Investigators of the third paper retrospectively examined an institutional experience with the efficacy and toxicity of pembrolizumab (Keytruda) plus lenvatinib (Lenvima) for the treatment of recurrent endometrial cancer.4 Among 70 patients, the investigators found that a reduced starting dose of lenvatinib was associated with less-serious adverse effects and no difference in response rates. The authors noted that “a lower starting dose of lenvatinib (14 mg daily) in combination with pembrolizumab was safe and efficacious in recurrent endometrial cancer” but appropriately added that “larger studies are required to validate these findings.” Is that study going to be initiated, and how will investigators work to ensure that appropriate randomized, controlled trials are conducted to confirm or refute this potentially highly clinically relevant observation?
A fourth study examined the National Cancer Database for the effect of fragmentation of care—surgery and chemotherapy delivered at different institutions—for patients who receive a diagnosis of ovarian cancer.5 In a population of 36,300 patients, of whom 13,347 (36.8%) received such care, investigators found that fragmentation of care between primary surgery and subsequent chemotherapy did not have an adverse effect on long-term survival. How will these data be employed by an individual clinician when determining management options for an individual patient? For example, would they consider arranging for surgery to be undertaken in a high-volume center with multiple cycles of systemic treatment given nearer to the patient’s home?

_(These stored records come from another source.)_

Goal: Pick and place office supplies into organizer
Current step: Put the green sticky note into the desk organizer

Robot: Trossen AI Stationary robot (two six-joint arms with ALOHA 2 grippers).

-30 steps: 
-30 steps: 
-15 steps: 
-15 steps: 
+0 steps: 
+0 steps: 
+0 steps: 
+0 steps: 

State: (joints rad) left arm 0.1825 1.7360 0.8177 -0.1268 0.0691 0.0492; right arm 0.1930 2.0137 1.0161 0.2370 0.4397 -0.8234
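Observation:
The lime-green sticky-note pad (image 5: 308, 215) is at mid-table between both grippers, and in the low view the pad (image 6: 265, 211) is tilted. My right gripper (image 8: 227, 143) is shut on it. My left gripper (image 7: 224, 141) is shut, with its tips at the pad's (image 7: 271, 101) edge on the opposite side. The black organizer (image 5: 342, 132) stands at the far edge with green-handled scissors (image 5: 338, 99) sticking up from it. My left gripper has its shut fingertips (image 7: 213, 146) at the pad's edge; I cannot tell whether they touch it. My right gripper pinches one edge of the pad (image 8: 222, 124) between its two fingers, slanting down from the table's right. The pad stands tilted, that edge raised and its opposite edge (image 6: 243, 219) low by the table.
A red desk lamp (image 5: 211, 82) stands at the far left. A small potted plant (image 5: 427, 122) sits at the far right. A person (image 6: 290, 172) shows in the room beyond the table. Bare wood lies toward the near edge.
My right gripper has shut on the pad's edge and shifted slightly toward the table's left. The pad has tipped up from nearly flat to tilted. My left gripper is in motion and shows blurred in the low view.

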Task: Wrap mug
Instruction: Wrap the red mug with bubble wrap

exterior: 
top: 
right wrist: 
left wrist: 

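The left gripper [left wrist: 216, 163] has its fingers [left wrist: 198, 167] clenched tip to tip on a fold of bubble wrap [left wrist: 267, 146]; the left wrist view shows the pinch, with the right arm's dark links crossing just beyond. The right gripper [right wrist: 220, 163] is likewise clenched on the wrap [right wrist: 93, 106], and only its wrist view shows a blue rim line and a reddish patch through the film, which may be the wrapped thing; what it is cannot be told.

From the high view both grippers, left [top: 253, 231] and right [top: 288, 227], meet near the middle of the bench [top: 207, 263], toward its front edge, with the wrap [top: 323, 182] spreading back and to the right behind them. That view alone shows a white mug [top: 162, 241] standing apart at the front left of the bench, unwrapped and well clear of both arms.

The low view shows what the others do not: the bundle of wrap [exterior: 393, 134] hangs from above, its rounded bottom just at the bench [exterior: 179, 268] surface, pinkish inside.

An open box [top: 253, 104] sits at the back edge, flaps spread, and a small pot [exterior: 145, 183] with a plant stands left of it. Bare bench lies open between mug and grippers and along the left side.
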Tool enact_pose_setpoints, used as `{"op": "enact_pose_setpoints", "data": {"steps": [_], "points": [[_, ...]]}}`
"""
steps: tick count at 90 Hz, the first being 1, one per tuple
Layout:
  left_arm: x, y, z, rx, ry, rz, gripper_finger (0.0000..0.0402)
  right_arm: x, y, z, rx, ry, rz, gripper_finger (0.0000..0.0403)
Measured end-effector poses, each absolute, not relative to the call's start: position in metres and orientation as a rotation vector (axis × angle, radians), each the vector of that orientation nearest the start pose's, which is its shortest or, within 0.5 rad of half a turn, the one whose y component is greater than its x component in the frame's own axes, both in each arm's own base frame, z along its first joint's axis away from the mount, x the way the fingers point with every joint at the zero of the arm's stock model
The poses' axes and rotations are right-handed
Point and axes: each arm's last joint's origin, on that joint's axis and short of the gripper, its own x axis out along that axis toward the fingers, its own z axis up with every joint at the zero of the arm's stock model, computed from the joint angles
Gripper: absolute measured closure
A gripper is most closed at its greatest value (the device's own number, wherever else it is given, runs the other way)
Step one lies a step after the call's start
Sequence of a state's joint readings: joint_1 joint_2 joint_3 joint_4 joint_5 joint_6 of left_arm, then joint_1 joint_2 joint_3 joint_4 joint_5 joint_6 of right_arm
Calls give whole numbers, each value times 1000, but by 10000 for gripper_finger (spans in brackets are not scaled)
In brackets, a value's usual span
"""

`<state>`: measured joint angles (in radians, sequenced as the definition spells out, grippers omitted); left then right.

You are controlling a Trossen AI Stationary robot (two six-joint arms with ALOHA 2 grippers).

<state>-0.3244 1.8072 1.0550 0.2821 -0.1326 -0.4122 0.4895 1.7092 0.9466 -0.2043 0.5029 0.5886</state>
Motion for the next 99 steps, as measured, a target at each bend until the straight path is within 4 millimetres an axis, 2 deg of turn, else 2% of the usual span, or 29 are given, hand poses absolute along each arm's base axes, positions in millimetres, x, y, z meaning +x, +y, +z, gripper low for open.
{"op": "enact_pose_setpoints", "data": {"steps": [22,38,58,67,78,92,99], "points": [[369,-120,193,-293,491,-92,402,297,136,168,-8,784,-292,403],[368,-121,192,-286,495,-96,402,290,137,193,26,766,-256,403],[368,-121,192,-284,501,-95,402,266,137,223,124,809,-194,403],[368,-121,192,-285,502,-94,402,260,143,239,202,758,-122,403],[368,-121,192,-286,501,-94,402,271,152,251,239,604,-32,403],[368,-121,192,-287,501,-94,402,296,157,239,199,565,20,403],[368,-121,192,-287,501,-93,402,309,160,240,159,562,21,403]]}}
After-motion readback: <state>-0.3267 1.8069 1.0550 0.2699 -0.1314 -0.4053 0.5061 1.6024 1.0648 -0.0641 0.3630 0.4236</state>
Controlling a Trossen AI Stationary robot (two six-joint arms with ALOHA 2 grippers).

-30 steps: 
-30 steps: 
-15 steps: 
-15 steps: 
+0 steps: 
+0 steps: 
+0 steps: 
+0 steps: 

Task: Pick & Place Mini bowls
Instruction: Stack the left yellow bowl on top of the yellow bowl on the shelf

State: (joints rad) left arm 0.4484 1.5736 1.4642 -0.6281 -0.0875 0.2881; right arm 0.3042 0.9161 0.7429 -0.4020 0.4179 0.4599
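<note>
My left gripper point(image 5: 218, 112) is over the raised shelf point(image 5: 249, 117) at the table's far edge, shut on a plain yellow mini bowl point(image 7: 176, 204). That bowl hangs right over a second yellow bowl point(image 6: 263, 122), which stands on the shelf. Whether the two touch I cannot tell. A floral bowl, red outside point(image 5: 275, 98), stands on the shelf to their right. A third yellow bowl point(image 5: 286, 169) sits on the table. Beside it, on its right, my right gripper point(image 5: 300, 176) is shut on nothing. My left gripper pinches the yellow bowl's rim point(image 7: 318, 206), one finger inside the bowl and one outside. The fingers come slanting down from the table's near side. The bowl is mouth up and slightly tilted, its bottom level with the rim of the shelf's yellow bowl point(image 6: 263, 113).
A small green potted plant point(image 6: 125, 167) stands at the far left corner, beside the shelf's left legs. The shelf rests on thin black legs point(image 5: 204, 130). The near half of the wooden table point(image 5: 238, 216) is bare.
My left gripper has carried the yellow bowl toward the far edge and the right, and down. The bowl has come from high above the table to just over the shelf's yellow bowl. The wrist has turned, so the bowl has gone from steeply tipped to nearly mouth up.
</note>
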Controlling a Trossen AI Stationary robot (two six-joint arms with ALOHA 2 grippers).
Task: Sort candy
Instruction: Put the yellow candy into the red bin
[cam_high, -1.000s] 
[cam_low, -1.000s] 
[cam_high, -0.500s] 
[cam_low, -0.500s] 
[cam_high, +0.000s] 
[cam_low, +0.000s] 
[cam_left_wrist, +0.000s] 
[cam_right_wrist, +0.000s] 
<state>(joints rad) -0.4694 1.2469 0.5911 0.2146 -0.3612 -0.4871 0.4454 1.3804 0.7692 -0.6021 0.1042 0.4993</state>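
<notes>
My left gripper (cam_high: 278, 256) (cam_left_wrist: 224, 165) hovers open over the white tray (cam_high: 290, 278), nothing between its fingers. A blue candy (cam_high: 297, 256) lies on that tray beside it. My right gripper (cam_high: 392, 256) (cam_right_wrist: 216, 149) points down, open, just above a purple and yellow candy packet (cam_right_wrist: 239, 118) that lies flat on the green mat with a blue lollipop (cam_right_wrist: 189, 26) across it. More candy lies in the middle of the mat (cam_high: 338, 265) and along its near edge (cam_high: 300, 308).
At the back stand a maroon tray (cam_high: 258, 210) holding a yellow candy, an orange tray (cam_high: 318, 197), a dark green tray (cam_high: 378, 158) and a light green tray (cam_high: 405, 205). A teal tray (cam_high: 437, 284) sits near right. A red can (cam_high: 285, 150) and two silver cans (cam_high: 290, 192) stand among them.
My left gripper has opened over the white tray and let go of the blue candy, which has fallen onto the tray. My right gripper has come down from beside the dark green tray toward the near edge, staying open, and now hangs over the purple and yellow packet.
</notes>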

Finally, investigators of a highly provocative study examined the effect of a substantial decrease in the use of minimally invasive hysterectomy for the treatment of cervical cancer in the United States.6 Investigators found that following the publication of landmark data that reported the risk associated with the minimally invasive approach, patients were 63% less likely to receive this surgical strategy. However, the retrospective analysis revealed the decreased use of minimally invasive surgery was associated with a greater risk of perioperative complications (23%). Therefore, the question to be asked here is how will this information be incorporated into future clinical trials in this arena or in the management of individual patients?
The information that appears in medical/scientific journals may add an important new component that can advance solutions to problems affecting patients, or it may be an observation of little relevance to anyone. But if the paper does not encourage further discussion and debate, challenge existing ideas or dogma, or provide support for current biological concepts or in the clinical realm for treatment of patients, what was its purpose?